▸ WHAT THE TASK ASKS
Beginning with the line that contains "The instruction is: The", print each line to the end of the data exactly. Omit the pictures.

● ● ● ●

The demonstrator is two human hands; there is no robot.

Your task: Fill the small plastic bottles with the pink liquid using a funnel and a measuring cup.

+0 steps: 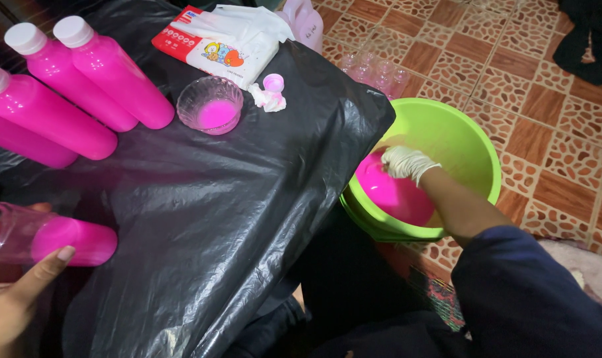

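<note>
Person seated at a surface covered w/ black plastic sheet (234, 199), camera looking down. Right hand (407, 162), in a white glove, is down inside a lime-green bucket (460, 132) on the tiled floor (546, 99) to the right; fingers curled over at the edge of the bright pink liquid (393, 195) pooled in the bucket bottom. Can't tell if it's gripping anything, fingertips are hidden. Dark blue sleeve (533, 292) pushed up the forearm. Left hand (16, 298), bare, bottom-left corner, wrapped round a clear plastic bottle (49, 235) lying on its side, partly filled w/ pink; thumb laid along the front, other fingers behind the bottle. Top-left on the sheet: four capped bottles (89, 79) full of pink, white caps, lying side by side, tilted. Near them a small clear glass bowl (210, 105) w/ pink in it, just beside it a small white cap (273, 83) on a crumpled white tissue (266, 99). Behind that, a tissue pack (215, 43), white w/ red print. Empty clear bottles (374, 69) stand on the floor past the sheet's edge.
</note>
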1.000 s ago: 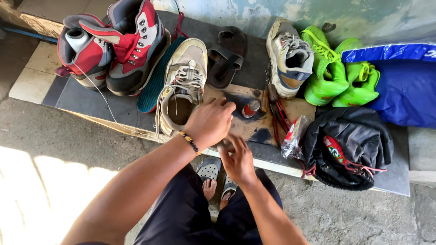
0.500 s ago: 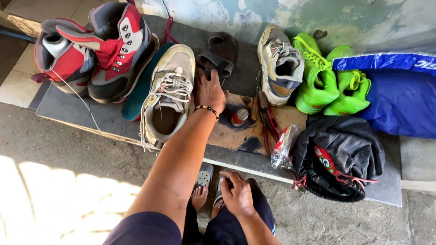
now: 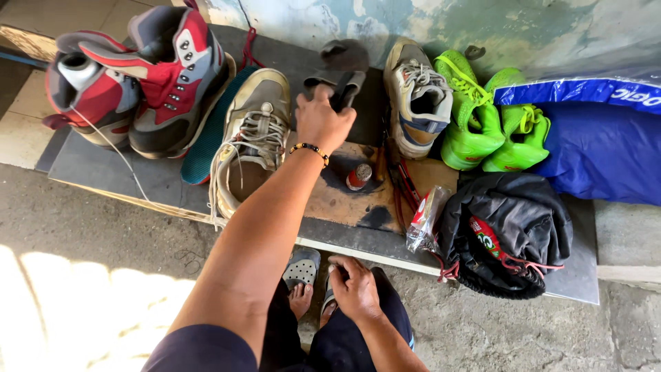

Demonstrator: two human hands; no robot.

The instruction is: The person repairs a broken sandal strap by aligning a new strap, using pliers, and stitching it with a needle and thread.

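a person's left hand closes its fingers around a dark sandal lying on the ledge, barely lifted; right hand rests curled on the knee.

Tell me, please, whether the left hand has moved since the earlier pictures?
Yes. The left hand has gone from the near edge of the board, beside the beige sneaker, away toward the wall, and now grips the dark sandal.
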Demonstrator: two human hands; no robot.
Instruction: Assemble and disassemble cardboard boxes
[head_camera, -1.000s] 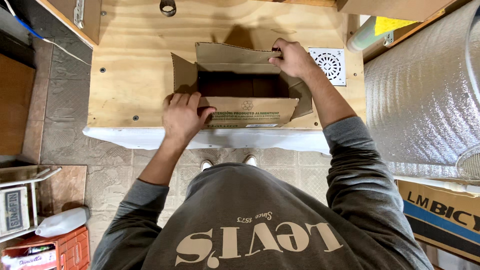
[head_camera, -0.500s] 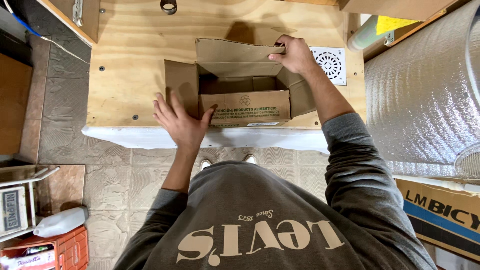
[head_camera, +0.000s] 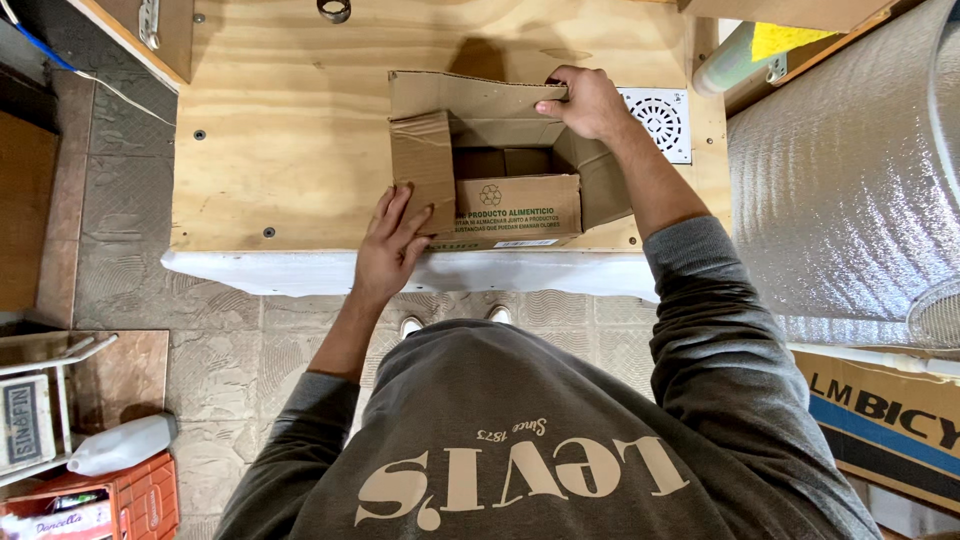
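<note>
A brown cardboard box (head_camera: 515, 205) with its flaps up stands on a plywood tabletop (head_camera: 290, 140), near its front edge. My left hand (head_camera: 392, 240) lies flat against the box's left side flap, fingers spread, touching the cardboard at the near left corner. My right hand (head_camera: 585, 103) grips the top edge of the far flap at the box's back right corner. The inside of the box looks dark and I see nothing in it.
A white round-patterned drain grate (head_camera: 660, 122) lies to the right of the box. A silver bubble-foil roll (head_camera: 850, 170) fills the right side. A printed carton (head_camera: 880, 420) sits at lower right. A white jug (head_camera: 120, 446) and red crate (head_camera: 110, 505) stand on the tiled floor at lower left.
The left side flap has swung up from lying outward to standing. My left hand moved left and down to the flap's outer side. My right hand stayed on the far flap.
</note>
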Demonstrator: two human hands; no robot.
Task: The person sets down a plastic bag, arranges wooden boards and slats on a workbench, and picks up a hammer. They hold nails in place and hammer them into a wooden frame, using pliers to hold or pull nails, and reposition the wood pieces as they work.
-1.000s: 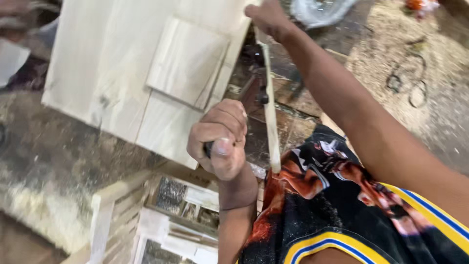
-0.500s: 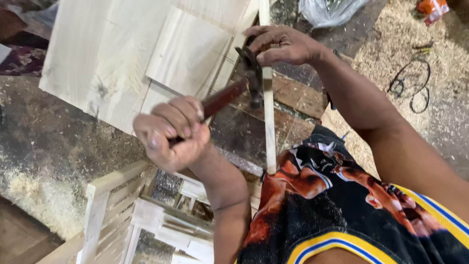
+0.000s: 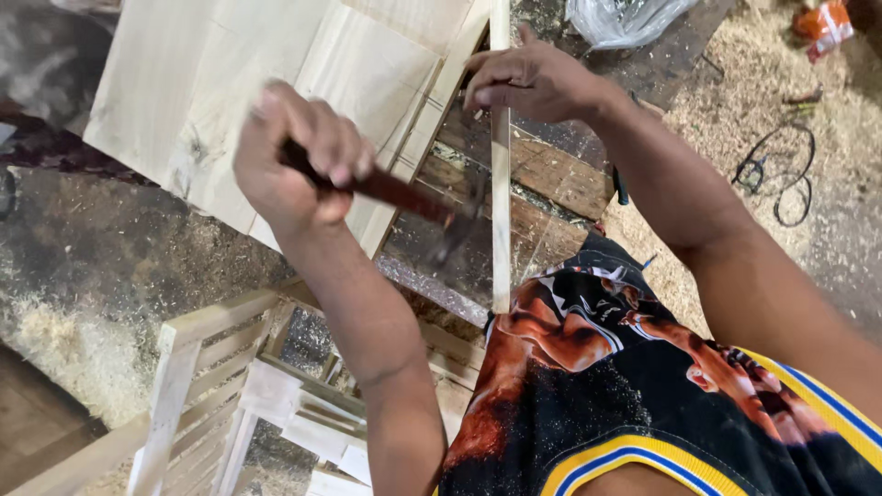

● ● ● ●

▸ EXERCISE RESULT
The instruction is: The person repairs a broken sandal strap by aligning a new strap, using pliers, and stitching it with a needle and thread.

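a person's left hand closes its fingers around a dark sandal lying on the ledge, barely lifted; right hand rests curled on the knee.

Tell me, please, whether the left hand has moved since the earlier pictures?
Yes. The left hand has gone from the near edge of the board, beside the beige sneaker, away toward the wall, and now grips the dark sandal.
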Demonstrator: two human hands; no robot.
Instruction: Assemble and disassemble cardboard boxes
[head_camera, -1.000s] 
[head_camera, -0.500s] 
[head_camera, +0.000s] 
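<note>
A brown cardboard box (head_camera: 515, 205) with its flaps up stands on a plywood tabletop (head_camera: 290, 140), near its front edge. My left hand (head_camera: 392, 240) lies flat against the box's left side flap, fingers spread, touching the cardboard at the near left corner. My right hand (head_camera: 585, 103) grips the top edge of the far flap at the box's back right corner. The inside of the box looks dark and I see nothing in it.
A white round-patterned drain grate (head_camera: 660, 122) lies to the right of the box. A silver bubble-foil roll (head_camera: 850, 170) fills the right side. A printed carton (head_camera: 880, 420) sits at lower right. A white jug (head_camera: 120, 446) and red crate (head_camera: 110, 505) stand on the tiled floor at lower left.
The left side flap has swung up from lying outward to standing. My left hand moved left and down to the flap's outer side. My right hand stayed on the far flap.
</note>
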Demonstrator: two human hands; no robot.
Task: The person sets down a plastic bag, arranges wooden boards and slats on a workbench, and picks up a hammer. They hold nails in place and hammer them into a wooden frame, using pliers to hold or pull nails, and reposition the wood pieces as they work.
-1.000s: 
-0.500s: 
+0.000s: 

This exercise has now been completed.